Un vaste programme environnemental
L’un des principaux domaines de travail de l’OMI sera de rendre l’industrie du transport maritime plus durable. Le secteur exploite une flotte vieillissante : plus de la moitié des navires dans le monde ont aujourd’hui plus de 15 ans et fonctionnent presque exclusivement aux combustibles fossiles, ce qui représente 3 % des émissions mondiales de gaz à effet de serre.
En juillet 2023, les États membres de l’OMI ont adopté une stratégie de lutte contre les émissions nocives, dont l’ambition est de décarboniser le secteur du transport maritime d’ici à 2050 environ.

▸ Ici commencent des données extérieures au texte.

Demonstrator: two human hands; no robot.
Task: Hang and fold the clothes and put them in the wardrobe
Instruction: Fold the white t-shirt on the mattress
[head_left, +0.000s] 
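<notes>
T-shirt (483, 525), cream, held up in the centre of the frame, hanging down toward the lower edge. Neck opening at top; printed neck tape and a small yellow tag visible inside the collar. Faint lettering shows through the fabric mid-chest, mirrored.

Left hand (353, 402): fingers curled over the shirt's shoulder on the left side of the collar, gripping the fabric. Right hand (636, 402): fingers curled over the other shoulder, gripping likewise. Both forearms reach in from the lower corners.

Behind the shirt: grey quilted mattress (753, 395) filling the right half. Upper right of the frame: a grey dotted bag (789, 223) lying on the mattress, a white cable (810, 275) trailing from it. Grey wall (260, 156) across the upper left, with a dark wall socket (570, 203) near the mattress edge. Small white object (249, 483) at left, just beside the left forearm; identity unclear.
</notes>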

Le travail à accomplir pour réaliser cette transition est immense.
« Nous devons également compter sur d’autres secteurs pour soutenir notre transition, comme le secteur de l’énergie, car nous aurons besoin de nouveaux carburants alternatifs – des carburants à faible teneur ou à teneur nulle en carbone – qui nous permettront de décarboniser en conséquence », explique Arsenio Dominguez, qui était auparavant directeur de la division de l’environnement marin de l’OMI.
L’un des objectifs fixés est que la flotte mondiale utilise au moins 5 % de carburants alternatifs d’ici à 2030.
« Cela semble peu, mais il faut tenir compte du fait qu’à l’heure actuelle, nous en sommes à moins de 0,5 %, car les carburants ne sont pas disponibles dans les quantités attendues. Nous avons encore un défi à relever ». La sécurité des carburants alternatifs doit être testée et une réglementation mise en place. Par ailleurs, la main-d’œuvre doit être formée à la manipulation des nouveaux carburants.
Dans d’autres domaines, l’OMI a adopté une stratégie pour lutter contre les déchets plastiques marins provenant des navires, et a introduit des zones protégées en mer qui sont vulnérables aux dommages causés par les activités maritimes internationales, ainsi que des systèmes de surveillance du trafic pour éviter les collisions avec les mammifères dans les océans.